◆ REQUIRED ACTION
Through the last line of the material below, starting at the line with "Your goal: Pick", return every line exactly and only those.

◆ EXERCISE DATA
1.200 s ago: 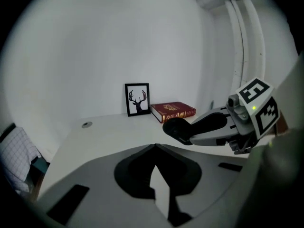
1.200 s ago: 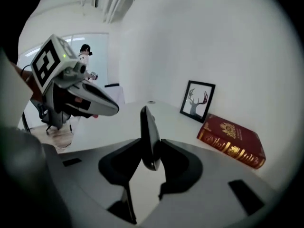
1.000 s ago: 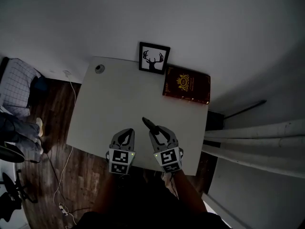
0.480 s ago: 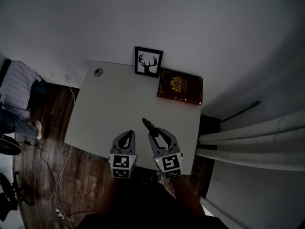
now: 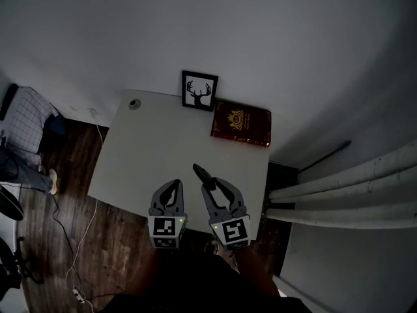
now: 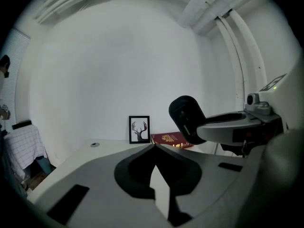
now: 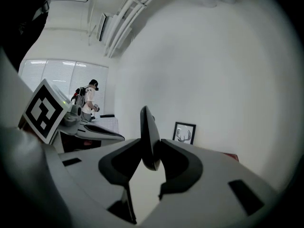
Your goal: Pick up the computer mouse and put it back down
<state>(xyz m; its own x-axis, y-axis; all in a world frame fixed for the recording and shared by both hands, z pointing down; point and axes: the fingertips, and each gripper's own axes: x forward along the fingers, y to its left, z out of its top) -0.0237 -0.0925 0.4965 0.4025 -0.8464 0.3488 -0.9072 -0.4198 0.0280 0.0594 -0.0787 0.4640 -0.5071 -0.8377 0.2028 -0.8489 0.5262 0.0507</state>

◆ TASK RESULT
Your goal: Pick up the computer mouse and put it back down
<state>(xyz m; its own x-axis, y-axis; all in a world frame fixed for the recording and shared by both hands, z pointing down; point and axes: the fingertips, and each gripper's own axes: x forward along the fingers, y to its left, z out of its top) -0.0237 -0.0925 0.4965 0.4025 -0.8464 0.3488 -0.9072 -0.4198 0.0280 0.0594 -0.0787 0.4640 -0.5071 -0.8377 0.2028 -0.8489 0.5262 0.0507</state>

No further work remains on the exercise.